Jesi: troppi investimenti lungo l’asse sud, Coltorti incalza il Comune

Il consigliere comunale di Jesi in Comune chiede all'amministrazione cosa intende fare per la pubblica incolumità e le relative tempistiche di attuazione degli eventuali provvedimenti viari

Un tratto dell'Asse sud a Jesi

JESI – Ancora investimenti lungo l’asse sud, Francesco Coltorti si appella all’amministrazione: «Fate qualcosa». Con un interpellanza molto dettagliata, il consigliere del movimento di opposizione Jesi in Comune chiede alla giunta Bacci «di voler chiarire quali siano gli interventi programmati a tutela dei pedoni nella zona di via XXIV Maggio e quali siano, a questo punto, i tempi di attuazione rispettivamente per quanto di realizzazione immediata e per quanto invece richiede una progettazione».

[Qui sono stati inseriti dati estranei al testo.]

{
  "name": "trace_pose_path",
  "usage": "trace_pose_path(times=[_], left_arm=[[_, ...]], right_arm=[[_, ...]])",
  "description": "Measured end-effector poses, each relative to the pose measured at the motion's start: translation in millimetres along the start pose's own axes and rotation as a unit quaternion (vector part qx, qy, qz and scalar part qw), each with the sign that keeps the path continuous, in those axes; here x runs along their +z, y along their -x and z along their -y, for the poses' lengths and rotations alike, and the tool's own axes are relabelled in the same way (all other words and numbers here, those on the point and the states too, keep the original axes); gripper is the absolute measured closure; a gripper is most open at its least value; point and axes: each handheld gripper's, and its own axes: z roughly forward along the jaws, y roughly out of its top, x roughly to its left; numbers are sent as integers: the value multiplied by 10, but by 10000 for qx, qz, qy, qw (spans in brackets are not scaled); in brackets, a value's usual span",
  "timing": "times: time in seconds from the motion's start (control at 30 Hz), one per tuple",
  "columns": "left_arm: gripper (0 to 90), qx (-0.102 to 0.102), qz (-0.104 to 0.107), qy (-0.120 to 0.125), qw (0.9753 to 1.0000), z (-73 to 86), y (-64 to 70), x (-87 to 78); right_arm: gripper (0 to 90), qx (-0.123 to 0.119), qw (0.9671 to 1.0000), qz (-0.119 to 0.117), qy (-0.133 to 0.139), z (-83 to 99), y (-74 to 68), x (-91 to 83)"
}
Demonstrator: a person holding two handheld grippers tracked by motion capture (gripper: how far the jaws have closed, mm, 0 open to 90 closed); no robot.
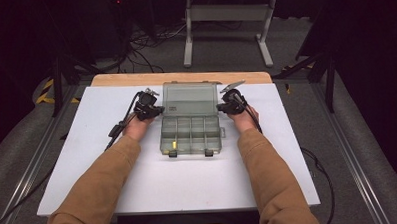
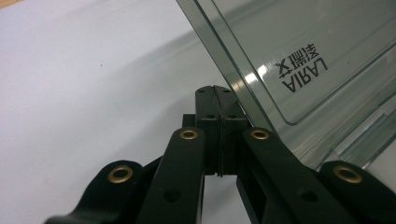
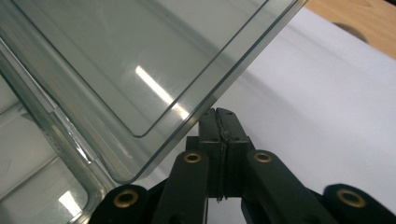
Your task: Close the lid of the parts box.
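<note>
A clear plastic compartment box (image 1: 191,135) lies in the middle of the white table top (image 1: 87,146), its lid (image 1: 191,98) raised at the back. One front compartment holds a small yellow piece (image 1: 174,143). My left gripper (image 1: 159,111) is shut, jaws pressed together with nothing between them, right beside the lid's left edge. In the left gripper view the shut tips (image 2: 215,91) sit against the lid (image 2: 303,56), which carries printed lettering. My right gripper (image 1: 220,107) is also shut, at the lid's right edge. Its tips (image 3: 219,114) sit just under the edge of the lid (image 3: 140,60).
Two dark latches (image 1: 172,153) sit on the box's front wall. A wooden strip (image 1: 180,78) runs along the table's far edge. Beyond it are a metal stand (image 1: 228,21) and floor cables (image 1: 144,44). Both sleeved forearms reach in from the near side.
</note>
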Motion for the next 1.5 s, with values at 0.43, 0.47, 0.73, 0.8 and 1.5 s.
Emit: trace_pose_path(times=[0.43, 0.47, 0.73, 0.8, 1.5], left_arm=[[898, -11, -140, 267, 9995, -28, 35, -48], [898, -15, -145, 284, 9995, -30, 36, -53], [898, 35, -214, 322, 9992, -42, 29, -81], [898, -5, -192, 324, 9993, -45, 37, -87], [898, -41, -145, 503, 9986, -70, 59, -149]], right_arm=[[899, -49, 9995, 125, 299, -31, 7, -75], [899, -49, 9995, 125, 299, -31, 7, -75], [899, -44, 9991, 160, 394, -46, -1, -110], [899, -53, 9990, 163, 404, -47, -1, -115], [899, -131, 9978, 138, 634, -75, -11, -233]])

Coltorti evidenzia che negli ultimi anni si sono ripetutamente verificati investimenti di pedoni, spesso anziani, in via del Prato – via XXIV Maggio, nel tratto tra l’imbocco di via Guerri e la rotatoria del consorzio agrario. «Insieme a viale della Vittoria – ricorda -, si tratta infatti dell’asse viario più trafficato di Jesi, in quanto è un sistema di attraversamento “obbligato” della città e al tempo stesso di collegamento tra alcune delle principali zone commerciali, oltre che tra importanti infrastrutture di servizio. La velocità del traffico è incentivata dall’andamento rettilineo dell’asse viario e dall’assenza di segnalazioni specifiche che inducano al rallentamento. Questo asse sud, peraltro, “taglia in due” una parte “storica” della città, densamente abitata, come il quartiere Prato, per cui vi è la necessità di un continuo attraversamento pedonale che al momento non è efficacemente segnalato, stante come l’unica “isola” salvapedoni è stata prevista davanti alla chiesa di San Sebastiano, mentre in altri punti la segnaletica è poco visibile, semicancellata e talvolta anche errata (come in corrispondenza dell’ufficio postale)»

A detta dell’esponente di minoranza, «sarebbe dunque necessario, a salvaguardia della sicurezza della cittadinanza, intervenire sull’intensità e velocità del traffico veicolare e comunque rendere più sicuri gli attraversamenti con soluzioni operative già da tempo visibili in altre realtà e in qualche caso già adottate in altre parti di Jesi (illuminazione ad hoc, impianti rialzati, segnaletica verticale ed orizzontale anche luminosa…). Già in occasione di precedenti consigli comunali era stata sottolineata una situazione di evidente pericolosità per i pedoni oltre che di compromissione della vivibilità del quartiere Prato e a fronte di ciò più volte sono stati annunciati interventi incisivi e risolutivi che evidentemente non risultano ancora attuati. In particolare, in occasione del consiglio comunale del gennaio scorso, l’assessore competente, riferendosi al mancato adeguamento della segnaletica ed in particolare al rifacimento degli attraversamenti pedonali, ha dichiarato che “…se questo non è avvenuto è probabilmente dovuto alle condizioni atmosferiche dell’inverno che hanno impedito il lavoro perché quando piove si cancella subito” … “però siamo in linea con il fatto che assolutamente le strisce pedonali e la segnaletica dove manca va rifatta, quindi saremo anche noi presenti a vigilare che questo avvenga alla fine di gennaio quando il tempo sarà migliore”, aggiungendo che la gara in corso per il rinnovamento dell’illuminazione pubblica prevede anche migliorie per i pedoni».

Sarà proprio Roberto Renzi, assessore ai lavori pubblici, a rispondere all’interpellanza in aula consiliare, il 21 marzo.